Treatment for colorectal cancer is typically straightforward. Depending on the severity of the cancer, then the patient can either have surgery, chemotherapy, radiotherapy, or a combination of treatment methods.

  • Surgery – The most common form of treatment for colorectal cancer, surgery would entail the removal of malignant tumors and nearby lymph nodes. The bowels would be sewn back together, and depending on the severity of the cancer, the rectum may be taken out. In its place would be a colostomy bag which would collect stools. This can become a permanent solution if it is not possible to put the bowels together.

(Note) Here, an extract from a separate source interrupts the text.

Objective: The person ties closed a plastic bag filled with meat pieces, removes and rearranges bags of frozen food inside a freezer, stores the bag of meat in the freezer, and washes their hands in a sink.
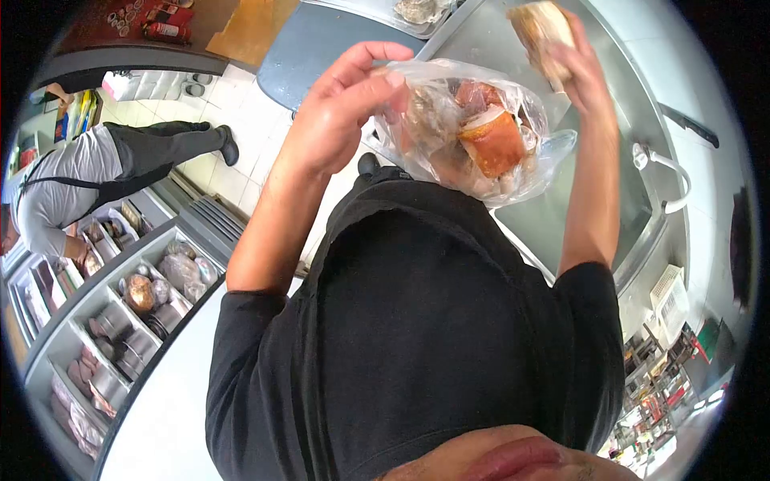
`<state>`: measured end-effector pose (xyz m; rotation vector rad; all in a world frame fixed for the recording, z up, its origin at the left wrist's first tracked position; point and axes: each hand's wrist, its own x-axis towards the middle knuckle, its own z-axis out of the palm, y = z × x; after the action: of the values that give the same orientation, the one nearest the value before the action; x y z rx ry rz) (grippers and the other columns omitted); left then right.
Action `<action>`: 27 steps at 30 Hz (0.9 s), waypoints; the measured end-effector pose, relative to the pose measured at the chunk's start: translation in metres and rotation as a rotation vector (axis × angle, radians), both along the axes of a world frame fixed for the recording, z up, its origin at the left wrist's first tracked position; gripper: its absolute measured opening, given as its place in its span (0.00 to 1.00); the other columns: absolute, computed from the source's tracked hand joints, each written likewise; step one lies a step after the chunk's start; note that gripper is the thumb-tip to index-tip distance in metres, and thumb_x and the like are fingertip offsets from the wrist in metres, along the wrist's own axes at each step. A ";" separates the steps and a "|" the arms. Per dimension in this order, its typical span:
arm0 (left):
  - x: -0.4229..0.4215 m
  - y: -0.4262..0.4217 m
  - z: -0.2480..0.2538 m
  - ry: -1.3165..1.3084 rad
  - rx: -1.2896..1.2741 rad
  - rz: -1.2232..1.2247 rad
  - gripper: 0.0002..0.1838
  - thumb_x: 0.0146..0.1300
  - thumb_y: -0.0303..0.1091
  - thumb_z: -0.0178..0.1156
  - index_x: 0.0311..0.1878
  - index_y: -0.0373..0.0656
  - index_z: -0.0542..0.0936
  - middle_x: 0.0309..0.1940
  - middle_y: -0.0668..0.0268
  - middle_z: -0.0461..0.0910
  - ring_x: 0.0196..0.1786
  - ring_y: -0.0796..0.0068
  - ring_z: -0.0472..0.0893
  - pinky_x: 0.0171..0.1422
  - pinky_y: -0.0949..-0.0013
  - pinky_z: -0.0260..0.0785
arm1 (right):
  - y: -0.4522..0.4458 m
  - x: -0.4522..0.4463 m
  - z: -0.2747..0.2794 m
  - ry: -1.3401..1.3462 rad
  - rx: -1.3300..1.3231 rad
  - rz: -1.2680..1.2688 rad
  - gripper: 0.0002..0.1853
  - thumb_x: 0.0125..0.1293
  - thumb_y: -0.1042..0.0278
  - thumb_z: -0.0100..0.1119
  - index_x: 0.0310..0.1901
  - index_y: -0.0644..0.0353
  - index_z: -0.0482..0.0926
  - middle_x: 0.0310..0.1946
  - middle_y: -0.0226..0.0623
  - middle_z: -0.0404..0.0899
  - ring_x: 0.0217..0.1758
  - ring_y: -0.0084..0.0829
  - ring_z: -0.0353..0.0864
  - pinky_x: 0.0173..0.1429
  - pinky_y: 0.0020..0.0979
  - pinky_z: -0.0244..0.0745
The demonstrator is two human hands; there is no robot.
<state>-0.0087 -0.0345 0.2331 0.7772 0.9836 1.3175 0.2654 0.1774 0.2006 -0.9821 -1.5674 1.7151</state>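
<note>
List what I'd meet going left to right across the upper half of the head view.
Co-worker in a grey shirt, left hand, clear plastic bag, right hand, white curved tap.

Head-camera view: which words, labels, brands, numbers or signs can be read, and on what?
No text can be read.
Clear, crumpled plastic bag: no legible print.
Red, cylindrical fire extinguisher: any label is too small to read.
Multicoloured clutter at lower right: any print is too small and blurred.
</note>
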 end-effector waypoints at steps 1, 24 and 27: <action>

  • Chemotherapy – Chemotherapy involves the use of medicines to get rid of the cancerous cells. The medicine may be used before surgery to shrink the tumors.
  • Radiotherapy – Meanwhile, radiotherapy entails the use of high energy radiation to destroy the cancerous cells. It can also be used before the surgery to shrink he tumors.

As in most cases, early detection can be a potent tool against colorectal cancer. Therefore, it is imperative that you get screened sooner particularly if you have a history of colorectal cancer in the family.